Kara Kohler

Personal information
- Full name: Kara Michelle Kohler
- Born: January 20, 1991 (age 35) Clayton, California, U.S.
- Height: 6 ft 2 in (188 cm)
- Weight: 181 lb (82 kg)

Sport
- Country: United States
- Sport: Rowing
- Event(s): Single sculls, Quadruple sculls, Coxless four

Medal record
Women's rowing
Representing United States
Olympic Games
| Bronze medal – third place | 2012 London | Quadruple sculls |
World Championships
| Gold medal – first place | 2011 Bled | Coxless four |
| Bronze medal – third place | 2019 Ottensheim | Single sculls |

= Kara Kohler =

American rower (born 1991)

Kara Michelle Kohler (/ˈkɛərə ˈkoʊlər/ KAIR-ə-_-KOH-lər; born January 20, 1991) is an American female crew rower. She won the bronze medal at the 2012 Summer Olympics in the quadruple sculls event. She also has a World Championship gold medal in the coxless four and a World Championship bronze in the single sculls.

== Career ==
Kohler swam through high school and started rowing at University of California, Berkeley. In 2011, she was named a Division I first team All-American. She was a member of the crew that won the I Eight at the 2013 NCAA Rowing Championships. Within two years of starting to row, she was part of the United States under-23 team, winning a gold medal in the women's eights at the 2010 U-23 World Championship.

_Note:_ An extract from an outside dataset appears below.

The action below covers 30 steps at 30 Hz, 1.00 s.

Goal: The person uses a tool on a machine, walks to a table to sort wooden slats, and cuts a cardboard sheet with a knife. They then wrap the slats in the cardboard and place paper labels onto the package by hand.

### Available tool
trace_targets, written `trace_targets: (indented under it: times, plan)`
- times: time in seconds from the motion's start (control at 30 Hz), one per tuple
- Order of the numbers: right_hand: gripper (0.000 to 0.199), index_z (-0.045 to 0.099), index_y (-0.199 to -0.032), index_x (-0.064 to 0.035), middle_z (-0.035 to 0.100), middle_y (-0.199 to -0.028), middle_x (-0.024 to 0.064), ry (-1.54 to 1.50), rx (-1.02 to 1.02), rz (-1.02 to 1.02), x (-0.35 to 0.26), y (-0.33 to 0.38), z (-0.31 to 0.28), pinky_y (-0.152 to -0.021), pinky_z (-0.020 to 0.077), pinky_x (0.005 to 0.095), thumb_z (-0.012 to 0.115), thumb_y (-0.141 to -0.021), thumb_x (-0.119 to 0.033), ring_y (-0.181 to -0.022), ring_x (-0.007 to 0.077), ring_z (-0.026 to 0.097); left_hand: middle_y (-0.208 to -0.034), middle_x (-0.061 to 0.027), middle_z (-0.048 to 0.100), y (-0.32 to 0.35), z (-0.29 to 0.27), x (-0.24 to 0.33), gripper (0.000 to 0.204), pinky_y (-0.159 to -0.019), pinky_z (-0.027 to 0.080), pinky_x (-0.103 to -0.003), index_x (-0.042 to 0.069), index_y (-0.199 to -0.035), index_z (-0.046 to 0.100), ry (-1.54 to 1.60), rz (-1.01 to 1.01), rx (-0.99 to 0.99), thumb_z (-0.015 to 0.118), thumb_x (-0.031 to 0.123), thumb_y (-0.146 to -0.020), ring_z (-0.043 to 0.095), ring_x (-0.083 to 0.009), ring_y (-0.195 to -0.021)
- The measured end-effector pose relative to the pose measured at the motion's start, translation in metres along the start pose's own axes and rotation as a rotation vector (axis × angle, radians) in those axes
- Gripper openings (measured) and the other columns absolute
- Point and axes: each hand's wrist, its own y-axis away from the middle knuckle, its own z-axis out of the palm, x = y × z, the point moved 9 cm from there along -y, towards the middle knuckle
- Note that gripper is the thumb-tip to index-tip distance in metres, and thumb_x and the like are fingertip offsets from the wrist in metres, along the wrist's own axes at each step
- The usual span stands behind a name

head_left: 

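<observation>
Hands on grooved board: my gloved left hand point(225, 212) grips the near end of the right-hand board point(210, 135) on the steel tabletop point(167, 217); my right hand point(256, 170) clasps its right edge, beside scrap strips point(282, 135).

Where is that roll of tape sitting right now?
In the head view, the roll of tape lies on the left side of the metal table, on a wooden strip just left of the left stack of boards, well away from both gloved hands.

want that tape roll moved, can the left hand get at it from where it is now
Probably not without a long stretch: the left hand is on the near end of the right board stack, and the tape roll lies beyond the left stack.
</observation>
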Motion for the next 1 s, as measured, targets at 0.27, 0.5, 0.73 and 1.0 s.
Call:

In 2011 Kohler was part of the US team that won the coxless four at the World Championships, alongside Sarah Zelenka, Emily Regan and Sara Hendershot.

2012 saw Kohler, Natalie Dell, Megan Kalmoe and Adrienne Martelli win bronze in the women's quadruple sculls at the Olympic Games. She was not selected for the 2016 Summer Olympics, and nearly quit rowing.

After switching to the single sculls in 2018, Kohler won the bronze medal at the 2019 World Championships. That year, she was also named US Rowing's female Rower of the Year.

On February 26, 2021, Kohler won the USA Olympic Trials race for single sculls to qualify for the Tokyo Olympics

In 2022, Kohler won the Princess Royal Challenge Cup (the premier women's singles sculls event) at the Henley Royal Regatta, rowing for the Texas Rowing Center.